* _Exercise prompt_: Please reproduce, exactly as given, the lines running from the start of the data to the line containing "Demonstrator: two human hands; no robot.", inclusive, and omit the pictures.

Material provided below:

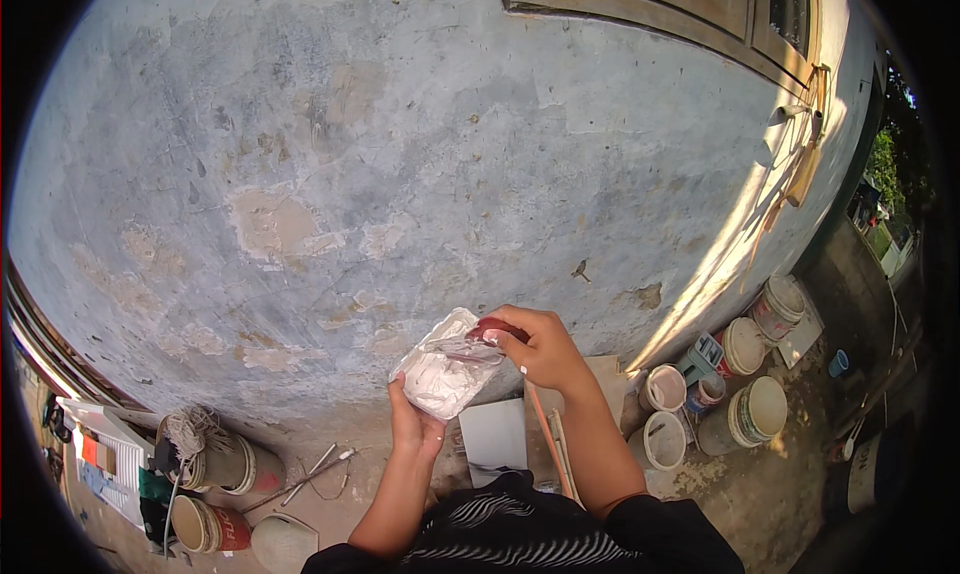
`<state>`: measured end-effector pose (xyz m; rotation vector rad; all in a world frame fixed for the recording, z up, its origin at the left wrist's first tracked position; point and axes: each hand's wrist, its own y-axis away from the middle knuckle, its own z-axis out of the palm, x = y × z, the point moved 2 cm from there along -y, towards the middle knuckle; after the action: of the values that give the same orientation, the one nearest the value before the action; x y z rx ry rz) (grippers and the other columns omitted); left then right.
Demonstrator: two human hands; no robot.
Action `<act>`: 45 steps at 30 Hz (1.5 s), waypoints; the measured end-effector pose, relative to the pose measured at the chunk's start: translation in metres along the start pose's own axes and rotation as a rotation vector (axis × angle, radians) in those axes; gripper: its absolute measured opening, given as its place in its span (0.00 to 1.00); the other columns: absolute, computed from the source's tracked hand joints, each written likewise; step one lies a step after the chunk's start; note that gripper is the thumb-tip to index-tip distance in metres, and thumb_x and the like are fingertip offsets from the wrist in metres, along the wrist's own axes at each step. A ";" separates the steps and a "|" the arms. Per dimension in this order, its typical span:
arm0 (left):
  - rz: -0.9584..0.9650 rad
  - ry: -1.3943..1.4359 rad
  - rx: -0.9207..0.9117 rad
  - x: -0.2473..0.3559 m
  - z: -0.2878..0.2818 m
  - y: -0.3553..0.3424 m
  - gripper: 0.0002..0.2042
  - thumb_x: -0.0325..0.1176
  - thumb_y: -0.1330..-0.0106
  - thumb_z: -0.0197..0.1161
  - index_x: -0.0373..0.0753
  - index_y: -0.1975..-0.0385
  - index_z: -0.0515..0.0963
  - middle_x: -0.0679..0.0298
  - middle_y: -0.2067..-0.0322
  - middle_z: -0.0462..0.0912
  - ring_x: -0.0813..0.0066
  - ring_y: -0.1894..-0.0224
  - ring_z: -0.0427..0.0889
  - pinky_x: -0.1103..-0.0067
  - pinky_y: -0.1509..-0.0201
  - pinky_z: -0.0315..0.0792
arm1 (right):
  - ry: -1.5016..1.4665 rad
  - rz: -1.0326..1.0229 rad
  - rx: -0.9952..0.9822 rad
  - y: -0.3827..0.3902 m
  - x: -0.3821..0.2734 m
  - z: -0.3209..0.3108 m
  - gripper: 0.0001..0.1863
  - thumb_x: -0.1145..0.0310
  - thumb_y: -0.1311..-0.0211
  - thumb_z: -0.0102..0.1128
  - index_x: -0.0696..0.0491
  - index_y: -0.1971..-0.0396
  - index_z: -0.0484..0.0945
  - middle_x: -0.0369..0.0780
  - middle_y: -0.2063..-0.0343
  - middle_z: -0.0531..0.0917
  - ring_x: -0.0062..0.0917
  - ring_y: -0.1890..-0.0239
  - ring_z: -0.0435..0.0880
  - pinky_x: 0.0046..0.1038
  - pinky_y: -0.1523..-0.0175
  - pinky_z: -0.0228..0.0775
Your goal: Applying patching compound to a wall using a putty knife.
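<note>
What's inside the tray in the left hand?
Pale paste, with a scraper in the right hand covering part of it. The floor of the tray beneath the paste is hidden, as is what lies under the scraper.

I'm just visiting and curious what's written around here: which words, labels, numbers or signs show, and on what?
I don't copy out printed words, but lettering stands here:
Red-banded bucket, lower left: large letters.
Dark object, far right: a few letters, sideways.
Red-and-white bucket, right: markings too small to read.
Paste-smeared tray in the left hand: none I can make out.
</note>
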<state>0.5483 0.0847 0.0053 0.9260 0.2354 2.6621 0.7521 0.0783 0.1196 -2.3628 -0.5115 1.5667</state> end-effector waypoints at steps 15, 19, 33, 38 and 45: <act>0.021 -0.107 -0.004 -0.002 0.017 0.004 0.31 0.55 0.26 0.41 0.38 0.31 0.61 0.56 0.34 0.69 0.59 0.33 0.70 0.62 0.32 0.68 | 0.364 -0.088 0.304 0.060 0.031 0.002 0.06 0.73 0.41 0.61 0.55 0.64 0.82 0.43 0.72 0.84 0.39 0.69 0.82 0.35 0.63 0.74; 0.003 -0.116 -0.003 -0.011 0.012 -0.001 0.32 0.56 0.26 0.41 0.39 0.31 0.61 0.56 0.34 0.69 0.59 0.34 0.71 0.61 0.33 0.69 | 0.363 -0.063 0.178 0.069 0.035 0.012 0.06 0.73 0.41 0.61 0.55 0.64 0.83 0.43 0.73 0.84 0.38 0.69 0.82 0.35 0.62 0.75; 0.023 -0.106 0.008 -0.026 -0.006 -0.005 0.31 0.56 0.25 0.42 0.37 0.33 0.63 0.55 0.36 0.70 0.58 0.35 0.72 0.61 0.34 0.69 | 0.384 -0.087 0.193 0.090 0.041 0.055 0.09 0.75 0.42 0.62 0.53 0.61 0.84 0.43 0.70 0.84 0.39 0.67 0.82 0.34 0.60 0.76; -0.043 -0.015 0.069 -0.023 -0.021 0.003 0.31 0.55 0.24 0.41 0.36 0.33 0.63 0.54 0.36 0.71 0.57 0.35 0.72 0.61 0.33 0.69 | -0.096 0.376 0.312 0.091 0.059 0.040 0.08 0.76 0.37 0.59 0.56 0.60 0.82 0.43 0.68 0.86 0.33 0.64 0.85 0.31 0.59 0.76; -0.062 -0.042 0.057 -0.028 -0.023 0.006 0.33 0.57 0.25 0.41 0.37 0.32 0.62 0.54 0.35 0.70 0.57 0.35 0.72 0.58 0.34 0.69 | 0.497 -0.138 0.310 0.087 0.058 0.041 0.12 0.80 0.45 0.60 0.56 0.61 0.85 0.42 0.65 0.86 0.35 0.63 0.85 0.30 0.58 0.77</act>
<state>0.5531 0.0686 -0.0271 0.9748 0.3260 2.5886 0.7476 0.0256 0.0203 -2.2952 -0.2859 0.8747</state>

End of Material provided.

* _Task output_:
`<state>`: measured end-effector pose (xyz m; rotation vector rad; all in a world frame fixed for the recording, z up, its origin at the left wrist's first tracked position; point and axes: each hand's wrist, its own y-axis away from the middle knuckle, its own z-axis out of the palm, x = y × z, the point moved 2 cm from there along -y, towards the middle knuckle; after the action: of the values that give the same orientation, the one nearest the value before the action; x y z rx ry rz) (grippers and the other columns omitted); left then right.
Demonstrator: two human hands; no robot.

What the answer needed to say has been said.